Tarif réglementé de vente d’électricité : Les grands principes de la construction tarifaire sont validés par le Conseil d’Etat

Le 6 novembre 2019, le Conseil d’Etat a rendu deux décisions relatives aux tarifs réglementés de vente de l’électricité (TRVE 2018 et 2019) fixés sur propositions de la CRE.

Dans sa première décision[1], le Conseil d’Etat valide la méthodologie retenue par la CRE dans la construction des diverses briques de coûts des TRVE et rejette les recours de la société ENGIE et de l’Association des opérateurs détaillants en énergie (ANODE) contre les TRVE applicables à compter du 1er août 2018 aux consommateurs résidentiels en France métropolitaine.


Dans sa seconde décision[2], le Conseil d’Etat rejette le recours formé par les associations UFC Que Choisir et Con-sommation logement et cadre de vie (CLCV) contre la décision ayant fixé les TRVE applicables à compter du 1er juin 2019. Le juge valide la méthode retenue par la CRE pour prendre en compte l’atteinte du volume global maximal d’électricité nucléaire historique susceptible d’être cédé par la société EDF (le « plafond d’ARENH »).


A propos des consommateurs non résidentiels et des TRVE « Jaunes et Verts », le juge annule la définition de la « grande entreprise » qui avait été retenue dans les TRVE de 2018, ainsi que les dispositions qui permettaient aux sites non résidentiels appartenant aux grandes entreprises de continuer à bénéficier de ces tarifs réglementés.

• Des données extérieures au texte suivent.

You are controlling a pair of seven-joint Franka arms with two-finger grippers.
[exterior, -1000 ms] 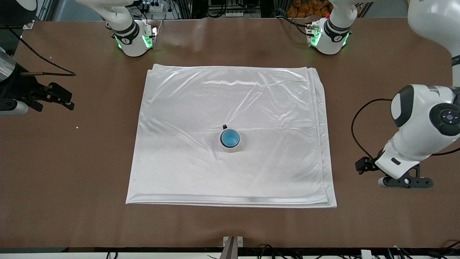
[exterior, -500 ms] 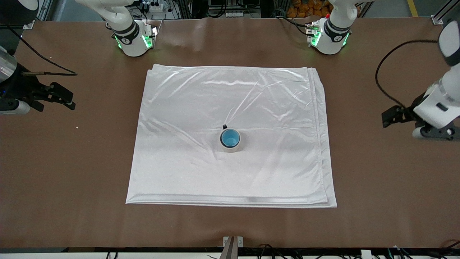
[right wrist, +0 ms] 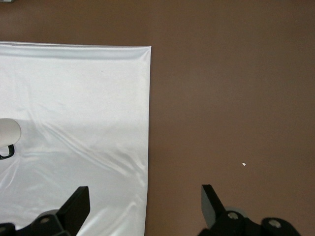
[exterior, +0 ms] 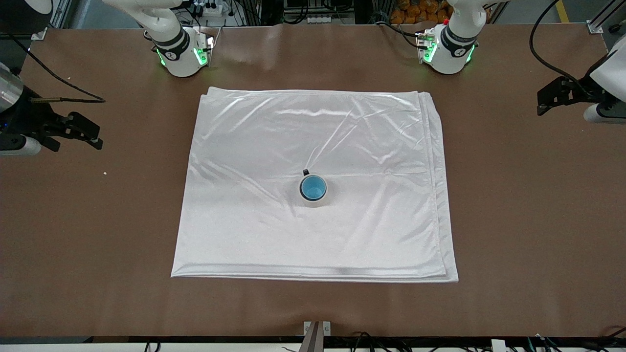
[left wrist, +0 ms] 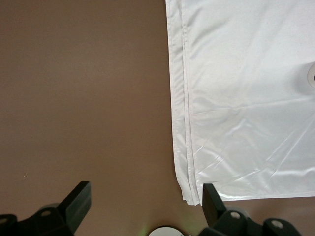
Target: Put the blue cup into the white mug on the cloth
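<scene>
Left gripper [left wrist: 142, 206]: fingers spread wide, holding nothing — up over bare table at the left arm's end, off the cloth's edge. Read as parked clear of the work.
Right gripper [right wrist: 142, 206]: fingers spread wide, also empty — over bare table at the right arm's end, just off the cloth's edge; this arm waits.
Reason for the stand-off: judged from the layout, the cup already sits in the mug, so neither gripper has anything left to hold; both hang well apart from the pair.
Blue cup [exterior: 313, 187]: inside the white mug, upright, mouth open upward. Light blue inside; only its rim and inner wall show from above, the outer wall hidden by the mug.
White mug [exterior: 313, 200]: cream-white, round, upright on the cloth, near the cloth's middle and a little toward the front camera. Small dark handle [exterior: 305, 172] points toward the arm bases. Only a thin pale ring of it shows around the cup.
Cloth [exterior: 274, 234]: large shiny white sheet, folded in layers — stacked edges show at the left arm's end — lightly creased, lying flat on the table [exterior: 528, 234].
Table: brown, matte; a small white speck [exterior: 104, 172] lies near the right arm's end.
Task state: judged complete, or nearly so.
</scene>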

La CRE se félicite de ces décisions du Conseil d’Etat qui confirment ses choix sur les méthodes de calcul employées pour les TRVE 2018 et 2019.


[1] CE, 9/10 ch. réunies, 6 novembre 2019, Société Engie et Association nationale des opérateurs détaillants en énergie, n° 424573, 424576, 424586, 424589, 424590.
[2] CE, 9-10 ch. réunies, Associations « UFC Que Choisir » et « Consommation, logement et cadre de vie », n° 431902.